- [TASK INSTRUCTIONS]:
Restate each of the lines given below, word for word.

>>

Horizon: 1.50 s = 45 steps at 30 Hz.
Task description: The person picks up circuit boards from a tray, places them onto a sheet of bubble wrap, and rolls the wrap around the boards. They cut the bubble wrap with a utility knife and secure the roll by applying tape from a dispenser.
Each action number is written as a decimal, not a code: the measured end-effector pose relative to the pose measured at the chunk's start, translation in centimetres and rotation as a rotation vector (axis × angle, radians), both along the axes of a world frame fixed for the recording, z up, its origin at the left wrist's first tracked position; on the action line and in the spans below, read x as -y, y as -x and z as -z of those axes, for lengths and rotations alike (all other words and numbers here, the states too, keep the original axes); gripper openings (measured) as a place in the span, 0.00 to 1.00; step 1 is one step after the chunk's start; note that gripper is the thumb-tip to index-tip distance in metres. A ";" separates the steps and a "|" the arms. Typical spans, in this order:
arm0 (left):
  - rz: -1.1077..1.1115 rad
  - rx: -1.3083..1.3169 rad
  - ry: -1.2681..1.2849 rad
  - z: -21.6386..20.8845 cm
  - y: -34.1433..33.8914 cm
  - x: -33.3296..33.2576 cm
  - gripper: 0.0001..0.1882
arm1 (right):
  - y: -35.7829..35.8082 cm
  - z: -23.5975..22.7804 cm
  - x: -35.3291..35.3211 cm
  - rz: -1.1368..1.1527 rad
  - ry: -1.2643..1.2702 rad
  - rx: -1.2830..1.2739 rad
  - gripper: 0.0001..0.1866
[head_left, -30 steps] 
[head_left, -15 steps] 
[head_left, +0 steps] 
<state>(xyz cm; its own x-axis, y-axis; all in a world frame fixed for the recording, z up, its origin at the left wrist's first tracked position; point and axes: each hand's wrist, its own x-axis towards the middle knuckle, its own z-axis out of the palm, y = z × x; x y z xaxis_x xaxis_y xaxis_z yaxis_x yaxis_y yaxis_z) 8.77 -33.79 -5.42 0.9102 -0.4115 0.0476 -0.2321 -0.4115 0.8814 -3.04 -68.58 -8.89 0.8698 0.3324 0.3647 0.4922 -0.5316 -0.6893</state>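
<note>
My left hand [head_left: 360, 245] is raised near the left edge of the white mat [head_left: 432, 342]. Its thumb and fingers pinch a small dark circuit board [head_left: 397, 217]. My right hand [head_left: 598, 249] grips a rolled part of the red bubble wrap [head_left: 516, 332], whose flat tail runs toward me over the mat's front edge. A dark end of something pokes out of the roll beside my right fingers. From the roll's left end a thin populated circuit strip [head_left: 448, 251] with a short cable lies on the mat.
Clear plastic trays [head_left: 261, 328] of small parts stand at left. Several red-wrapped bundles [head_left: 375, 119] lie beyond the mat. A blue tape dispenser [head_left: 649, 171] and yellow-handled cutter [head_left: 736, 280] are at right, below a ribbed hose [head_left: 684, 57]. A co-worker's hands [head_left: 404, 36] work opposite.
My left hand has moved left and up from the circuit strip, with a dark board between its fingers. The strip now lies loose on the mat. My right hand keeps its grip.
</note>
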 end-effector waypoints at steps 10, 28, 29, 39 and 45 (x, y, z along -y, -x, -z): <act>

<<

- [ANSWER FOR THIS EXERCISE]:
Horizon: 1.50 s = 45 steps at 30 Hz.
Task description: The person picks up circuit boards from a tray, places them onto a sheet of bubble wrap, and rolls the wrap around the boards. They cut the bubble wrap with a utility knife and secure the roll by applying tape from a dispenser.
Each action number is written as a decimal, not a code: the measured end-effector pose relative to the pose measured at the chunk's start, translation in centimetres and rotation as a rotation vector (axis × angle, radians), both along the axes of a world frame fixed for the recording, z up, its origin at the left wrist's first tracked position; on the action line and in the spans below, read x as -y, y as -x and z as -z of those axes, for lengths and rotations alike (all other words and numbers here, the states too, keep the original axes); gripper openings (measured) as a place in the span, 0.00 to 1.00; step 1 is one step after the chunk's start; note that gripper is the thumb-tip to index-tip distance in metres. A ";" separates the steps and a "|" the arms. Typical spans, in this order:
arm0 (left):
  - rz: -1.1077..1.1115 rad
  - rx: -1.3083..1.3169 rad
  - ry: -1.2681..1.2849 rad
  - z: -21.6386..20.8845 cm
  - y: -34.1433..33.8914 cm
  - x: -33.3296..33.2576 cm
  - gripper: 0.0001..0.1882
arm1 (right):
  - y: -35.7829..35.8082 cm
  - z: -23.5975..22.7804 cm
  - x: -35.3291..35.3211 cm
  - rz: -1.1368..1.1527 rad
  - ry: -1.2643..1.2702 rad
  - rx: -1.2830..1.2739 rad
  - gripper: 0.0001..0.1866
[head_left, -30 steps] 
[head_left, -15 steps] 
[head_left, +0 steps] 
<state>(xyz cm; its own x-axis, y-axis; all in a world frame fixed for the recording, z up, its origin at the left wrist's first tracked position; point and axes: each hand's wrist, its own x-axis towards the middle knuckle, its own z-axis out of the palm, y = z × x; x y z xaxis_x xaxis_y xaxis_z yaxis_x yaxis_y yaxis_z) 8.77 -33.79 -5.42 0.9102 -0.4115 0.0476 -0.2321 -0.4115 0.8814 -3.04 -68.58 -8.89 0.8698 0.3324 0.3647 0.4922 -0.5316 -0.6893</state>
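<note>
My left hand [head_left: 360, 245] is raised near the left edge of the white mat [head_left: 432, 342]. Its thumb and fingers pinch a small dark circuit board [head_left: 397, 217]. My right hand [head_left: 598, 249] grips a rolled part of the red bubble wrap [head_left: 516, 332], whose flat tail runs toward me over the mat's front edge. A dark end of something pokes out of the roll beside my right fingers. From the roll's left end a thin populated circuit strip [head_left: 448, 251] with a short cable lies on the mat.
Clear plastic trays [head_left: 261, 328] of small parts stand at left. Several red-wrapped bundles [head_left: 375, 119] lie beyond the mat. A blue tape dispenser [head_left: 649, 171] and yellow-handled cutter [head_left: 736, 280] are at right, below a ribbed hose [head_left: 684, 57]. A co-worker's hands [head_left: 404, 36] work opposite.
My left hand has moved left and up from the circuit strip, with a dark board between its fingers. The strip now lies loose on the mat. My right hand keeps its grip.
</note>
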 end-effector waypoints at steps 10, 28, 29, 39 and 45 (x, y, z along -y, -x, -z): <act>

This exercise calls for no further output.